Apps als WhatsApp, Facebook en Instagram: ze zijn gemáákt om je verslaafd te maken. Bedrijven verdienen geld - veel geld! - door jou steeds weer te verleiden tot het klikken op links waar je helemaal niet naar op zoek bent. De industrie maakt handig gebruik van onze aangeboren nieuwsgierigheid en weet dondersgoed dat er met elk appje, mailtje of like weer een shotje dopamine in ons lichaam vrijkomt. Waardoor we steeds maar meer meer meer willen. Ik wil dat niet meer. Ik wil weer my own woman zijn. En ik hoef het van mezelf niet langer als een persoonlijk falen te zien dat ik niet opgewassen ben tegen de moderne informatie overload. Ik heb geaccepteerd dat er een grens zit aan wat mijn brein aankan. En ik voel me daar eigenlijk uit-ste-kend bij.
Schrijf voor jezelf op waar je je smartphone eigenlijk het liefst voor gebruikt. En hou jezelf daaraan. In feite zijn apps gewoon tools die jouw leven een stukje beter kunnen maken. Je kunt bijvoorbeeld veel hebben aan een meditatieapp of een app om elke ochtend lekker de krant te lezen. Niets mis mee, maar houd in de gaten dat apps jóuw doelen dienen. En niet andersom.
Gooi de meest verslavende apps van je telefoon. Over het algemeen zijn dit de socials, de games en snelle nieuwsites. Je kunt prima zonder.
Als je minder op je smartphone wilt kijken, is het ook wel handig als je iets anders te doen hebt. Zoek dus afleiding in zaken die wél goed voor je zijn. Lees een goed boek, ga lekker koken, ga sporten of de natuur in. Alles beter dan scrollend op de bank hangen.
Zo voorkom je dat het checken van je telefoon het eerste is wat je ’s ochtends doet. Gebruik je telefoon ook niet als wekker, maar koop een ouderwetse wekkerradio.
Als je alle meldingen van alle apps op je telefoon uitzet, wordt je alleen nog maar gestoord door mensen die écht contact met je zoeken. Is al een hele verbetering.

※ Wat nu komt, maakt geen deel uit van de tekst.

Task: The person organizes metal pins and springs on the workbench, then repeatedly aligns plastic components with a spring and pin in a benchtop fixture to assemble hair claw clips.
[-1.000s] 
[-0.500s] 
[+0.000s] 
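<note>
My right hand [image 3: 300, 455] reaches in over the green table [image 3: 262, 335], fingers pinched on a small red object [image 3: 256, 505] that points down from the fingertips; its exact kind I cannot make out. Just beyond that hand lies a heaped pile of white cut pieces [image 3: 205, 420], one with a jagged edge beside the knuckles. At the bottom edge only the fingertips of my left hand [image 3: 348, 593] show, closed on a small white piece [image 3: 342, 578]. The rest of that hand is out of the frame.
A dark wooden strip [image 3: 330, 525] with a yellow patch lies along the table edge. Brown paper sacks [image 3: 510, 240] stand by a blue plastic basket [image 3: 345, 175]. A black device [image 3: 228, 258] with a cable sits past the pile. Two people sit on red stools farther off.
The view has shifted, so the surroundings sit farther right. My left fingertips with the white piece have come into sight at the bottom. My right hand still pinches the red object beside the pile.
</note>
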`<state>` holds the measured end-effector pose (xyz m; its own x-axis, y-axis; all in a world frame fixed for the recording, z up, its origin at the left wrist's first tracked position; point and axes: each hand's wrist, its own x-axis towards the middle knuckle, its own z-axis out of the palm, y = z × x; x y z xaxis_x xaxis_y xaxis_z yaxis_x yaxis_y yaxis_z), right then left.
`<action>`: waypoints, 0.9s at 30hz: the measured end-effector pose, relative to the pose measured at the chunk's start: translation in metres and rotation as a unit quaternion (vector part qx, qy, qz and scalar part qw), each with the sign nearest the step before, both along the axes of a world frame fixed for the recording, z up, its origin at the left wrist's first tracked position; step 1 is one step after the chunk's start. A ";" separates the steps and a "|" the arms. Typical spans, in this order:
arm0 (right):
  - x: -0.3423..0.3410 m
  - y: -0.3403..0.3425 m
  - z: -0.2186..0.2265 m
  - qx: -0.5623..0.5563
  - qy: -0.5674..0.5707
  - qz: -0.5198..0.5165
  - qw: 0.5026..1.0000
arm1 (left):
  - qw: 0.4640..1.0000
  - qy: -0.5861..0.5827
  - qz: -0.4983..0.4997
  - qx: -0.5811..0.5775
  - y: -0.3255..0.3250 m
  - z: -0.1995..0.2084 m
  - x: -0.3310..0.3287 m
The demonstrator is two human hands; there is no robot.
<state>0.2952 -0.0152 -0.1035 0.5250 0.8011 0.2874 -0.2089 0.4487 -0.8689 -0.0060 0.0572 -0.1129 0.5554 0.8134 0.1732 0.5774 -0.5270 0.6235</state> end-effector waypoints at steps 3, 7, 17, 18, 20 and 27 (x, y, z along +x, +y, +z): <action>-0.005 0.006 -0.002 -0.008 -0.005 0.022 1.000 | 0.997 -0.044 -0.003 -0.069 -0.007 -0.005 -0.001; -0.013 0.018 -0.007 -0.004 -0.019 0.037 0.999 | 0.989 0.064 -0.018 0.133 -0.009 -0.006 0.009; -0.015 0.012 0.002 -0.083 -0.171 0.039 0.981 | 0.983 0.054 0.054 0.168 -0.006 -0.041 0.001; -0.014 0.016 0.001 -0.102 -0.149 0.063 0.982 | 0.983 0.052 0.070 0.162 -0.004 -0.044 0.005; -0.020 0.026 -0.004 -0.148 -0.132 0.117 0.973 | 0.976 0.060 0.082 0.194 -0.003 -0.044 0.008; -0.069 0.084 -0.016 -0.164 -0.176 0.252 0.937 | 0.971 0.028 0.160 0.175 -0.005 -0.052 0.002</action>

Valt er een trein uit? Vraag advies aan de dichtstbijzijnde NS-medewerker. Ben je bang dat je zonder Facebook-reminders de verjaardag van je vrienden vergeet? Koop een verjaardagskalender. Etcetera. Etcetera.
Echt, de wereld vergaat niet zonder zo’n ding. Zet de voor jou belangrijkste apps op een tablet dat je overdag gebruikt. En probeer het gewoon eens een maandje zonder. Je kunt altijd weer terug.